Monday, October 25, 2010
Alex Kreit (Thomas Jefferson School of Law) has posted Beyond the Prohibition Debate: Thoughts on Federal Drug Laws in an Age of State Reforms (Chapman Law Review, Vol. 13, p. 555, 2010) on SSRN. Here is the abstract:
Nearly forty years after President Richard Nixon first declared a "war on drugs" (calling drugs the "modern curse of the youth, just like the plagues and epidemics of former years") it seems the war may finally be coming to an end. In his first interview after being confirmed as the Director of the Office of National Drug Control Policy, Gil Kerlikowske told the Wall Street Journal that he thought it was time to retire the war rhetoric when it comes to addressing drug abuse. At the state level, the past year has seen proposals to legalize marijuana introduced in a handful of states with polls showing approximately forty-five percent of Americans nationwide in support of the idea. Importantly, these recent developments follow nearly a decade and a half of successful drug reform measures at the state level on issues ranging from medical marijuana, treatment instead of incarceration, asset forfeiture, and marijuana decriminalization. In short, the argument that we should end the war on drugs in favor of a new approach no longer resides in the world of the politically unthinkable, and has quickly become a subject of serious policy and political discussion.
This Article considers how we might think about federal drug laws in a post-drug war context, particularly one in which states are increasingly passing laws that are at-odds with federal law. It argues that, when it comes to federal drug law, traditional debates about prohibition, legalization, or decriminalization turn out to be surprisingly unimportant. Instead, as states begin to enact new policies, the key question facing federal lawmakers and administration officials will be how to harmonize federal law with state reforms.

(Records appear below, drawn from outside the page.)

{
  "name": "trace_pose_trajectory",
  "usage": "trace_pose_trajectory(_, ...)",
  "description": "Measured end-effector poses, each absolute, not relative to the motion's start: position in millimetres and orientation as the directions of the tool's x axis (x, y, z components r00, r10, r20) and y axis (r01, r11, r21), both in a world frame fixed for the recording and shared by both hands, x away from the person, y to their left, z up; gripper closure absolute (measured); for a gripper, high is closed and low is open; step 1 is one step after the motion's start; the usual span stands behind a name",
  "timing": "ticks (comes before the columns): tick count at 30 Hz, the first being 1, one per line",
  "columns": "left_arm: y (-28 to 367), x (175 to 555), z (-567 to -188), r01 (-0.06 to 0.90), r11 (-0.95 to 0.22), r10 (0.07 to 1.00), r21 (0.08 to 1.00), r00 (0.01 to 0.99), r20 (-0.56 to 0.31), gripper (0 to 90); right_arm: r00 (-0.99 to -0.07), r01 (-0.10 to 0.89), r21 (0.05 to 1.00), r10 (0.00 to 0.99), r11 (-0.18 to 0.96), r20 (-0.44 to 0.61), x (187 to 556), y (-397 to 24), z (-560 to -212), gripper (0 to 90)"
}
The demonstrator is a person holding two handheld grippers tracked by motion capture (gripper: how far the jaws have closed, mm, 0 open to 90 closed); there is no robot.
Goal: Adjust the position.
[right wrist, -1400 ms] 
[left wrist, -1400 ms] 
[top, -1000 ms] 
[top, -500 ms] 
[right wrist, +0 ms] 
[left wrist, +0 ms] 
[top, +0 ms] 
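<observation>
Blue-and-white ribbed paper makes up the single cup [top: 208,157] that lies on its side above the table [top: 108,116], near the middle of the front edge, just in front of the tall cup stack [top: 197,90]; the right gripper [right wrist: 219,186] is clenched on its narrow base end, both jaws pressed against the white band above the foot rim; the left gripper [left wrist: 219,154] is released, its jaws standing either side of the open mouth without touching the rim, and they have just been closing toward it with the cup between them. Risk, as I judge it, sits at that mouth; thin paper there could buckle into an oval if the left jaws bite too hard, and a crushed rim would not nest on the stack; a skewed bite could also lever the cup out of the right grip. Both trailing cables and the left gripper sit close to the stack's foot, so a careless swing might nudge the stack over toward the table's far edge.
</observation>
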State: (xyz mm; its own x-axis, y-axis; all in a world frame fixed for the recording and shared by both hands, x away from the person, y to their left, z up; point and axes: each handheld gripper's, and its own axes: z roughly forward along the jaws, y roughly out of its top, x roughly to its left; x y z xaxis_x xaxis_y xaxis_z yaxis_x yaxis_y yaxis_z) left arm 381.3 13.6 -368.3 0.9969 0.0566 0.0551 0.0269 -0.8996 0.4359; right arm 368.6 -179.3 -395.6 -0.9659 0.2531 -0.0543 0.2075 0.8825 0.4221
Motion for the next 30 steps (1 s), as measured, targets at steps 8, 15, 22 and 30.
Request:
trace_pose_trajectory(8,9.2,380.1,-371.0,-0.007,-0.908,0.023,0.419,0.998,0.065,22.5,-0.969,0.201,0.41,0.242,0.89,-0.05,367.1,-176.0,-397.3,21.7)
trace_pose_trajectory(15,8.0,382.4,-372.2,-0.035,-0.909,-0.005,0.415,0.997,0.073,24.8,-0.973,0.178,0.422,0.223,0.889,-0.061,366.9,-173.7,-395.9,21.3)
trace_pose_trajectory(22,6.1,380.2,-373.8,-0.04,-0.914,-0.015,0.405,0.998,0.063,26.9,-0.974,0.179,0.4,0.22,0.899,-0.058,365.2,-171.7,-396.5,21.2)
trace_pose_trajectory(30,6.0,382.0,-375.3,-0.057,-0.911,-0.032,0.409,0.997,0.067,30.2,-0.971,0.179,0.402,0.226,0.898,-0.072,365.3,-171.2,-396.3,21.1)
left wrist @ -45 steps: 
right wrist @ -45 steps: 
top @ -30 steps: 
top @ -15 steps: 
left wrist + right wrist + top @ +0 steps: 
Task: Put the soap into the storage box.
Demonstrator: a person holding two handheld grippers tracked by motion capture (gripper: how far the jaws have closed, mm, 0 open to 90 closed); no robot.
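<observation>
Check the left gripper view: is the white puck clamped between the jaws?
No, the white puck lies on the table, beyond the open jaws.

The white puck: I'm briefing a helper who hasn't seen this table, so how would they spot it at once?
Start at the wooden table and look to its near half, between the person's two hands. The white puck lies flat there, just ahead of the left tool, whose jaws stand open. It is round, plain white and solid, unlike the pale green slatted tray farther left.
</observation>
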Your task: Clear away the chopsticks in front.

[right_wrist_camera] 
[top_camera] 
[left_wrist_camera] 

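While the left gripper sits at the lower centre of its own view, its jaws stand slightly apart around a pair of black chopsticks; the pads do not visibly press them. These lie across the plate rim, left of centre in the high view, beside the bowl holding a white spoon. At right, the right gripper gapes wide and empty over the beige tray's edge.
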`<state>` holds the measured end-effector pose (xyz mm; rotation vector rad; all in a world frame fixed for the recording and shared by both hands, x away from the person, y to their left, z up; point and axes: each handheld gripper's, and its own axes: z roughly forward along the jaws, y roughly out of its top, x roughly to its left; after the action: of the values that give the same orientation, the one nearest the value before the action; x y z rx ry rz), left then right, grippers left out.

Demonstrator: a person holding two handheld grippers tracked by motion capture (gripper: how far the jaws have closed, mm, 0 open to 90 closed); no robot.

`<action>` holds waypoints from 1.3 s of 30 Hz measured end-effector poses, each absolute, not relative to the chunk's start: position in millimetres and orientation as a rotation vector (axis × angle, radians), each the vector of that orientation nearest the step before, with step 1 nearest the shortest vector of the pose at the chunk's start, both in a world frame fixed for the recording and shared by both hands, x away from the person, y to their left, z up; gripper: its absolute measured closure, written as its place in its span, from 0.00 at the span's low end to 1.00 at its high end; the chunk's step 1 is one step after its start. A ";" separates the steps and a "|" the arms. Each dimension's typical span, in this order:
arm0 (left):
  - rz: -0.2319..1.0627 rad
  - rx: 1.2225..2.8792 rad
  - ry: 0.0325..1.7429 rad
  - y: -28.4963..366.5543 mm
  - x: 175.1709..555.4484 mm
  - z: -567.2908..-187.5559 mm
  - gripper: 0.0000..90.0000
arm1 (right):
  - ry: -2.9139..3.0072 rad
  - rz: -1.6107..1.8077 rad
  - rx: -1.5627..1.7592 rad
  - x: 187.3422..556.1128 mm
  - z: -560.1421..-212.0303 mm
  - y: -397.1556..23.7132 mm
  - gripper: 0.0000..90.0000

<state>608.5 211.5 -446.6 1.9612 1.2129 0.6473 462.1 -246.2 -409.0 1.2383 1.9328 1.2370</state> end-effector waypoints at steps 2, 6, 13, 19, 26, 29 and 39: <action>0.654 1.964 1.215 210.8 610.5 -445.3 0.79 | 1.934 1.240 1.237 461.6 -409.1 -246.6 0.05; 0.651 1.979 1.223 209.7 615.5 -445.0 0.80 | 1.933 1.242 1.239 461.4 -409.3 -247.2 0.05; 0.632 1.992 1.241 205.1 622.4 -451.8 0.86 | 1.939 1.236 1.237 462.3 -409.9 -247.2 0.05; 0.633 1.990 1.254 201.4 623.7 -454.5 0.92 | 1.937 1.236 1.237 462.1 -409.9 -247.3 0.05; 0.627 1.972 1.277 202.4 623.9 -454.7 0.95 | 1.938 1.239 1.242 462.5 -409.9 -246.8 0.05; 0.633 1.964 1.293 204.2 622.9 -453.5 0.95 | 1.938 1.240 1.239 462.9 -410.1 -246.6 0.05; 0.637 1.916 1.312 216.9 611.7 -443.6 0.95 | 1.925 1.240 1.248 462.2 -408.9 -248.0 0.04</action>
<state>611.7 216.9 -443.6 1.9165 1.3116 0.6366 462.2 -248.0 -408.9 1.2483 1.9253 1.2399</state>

The Article's argument proceeds in four Parts. Part I provides a brief overview of the mounting evidence that the war on drugs strategy has proven to be an extremely costly and largely ineffective method for dealing with the problem of drug abuse. Part I also looks at how dissatisfaction with the current approach has led to increased interest in decriminalizing or legalizing marijuana, even at the federal level. Part II argues that the focus on debates over legalization or decriminalization at the federal level is misplaced. This is because, even if it wanted to, the federal government would not have the ability to unilaterally "legalize" or "decriminalize" any controlled substances. Using the example of medical marijuana laws as a case study, Part III contends that, just as the federal government does not have the ability to unilaterally decriminalize a drug, it also does not have the power to stop states from reforming their own laws. Part IV considers the implications of Parts II and III and concludes that they counsel in favor of reforming federal drug laws in a way that would respect states' decisions to innovate in the area of drug policy, while also providing important controls and incentives to prevent against negative externalities in the form of spillover effects in neighboring states.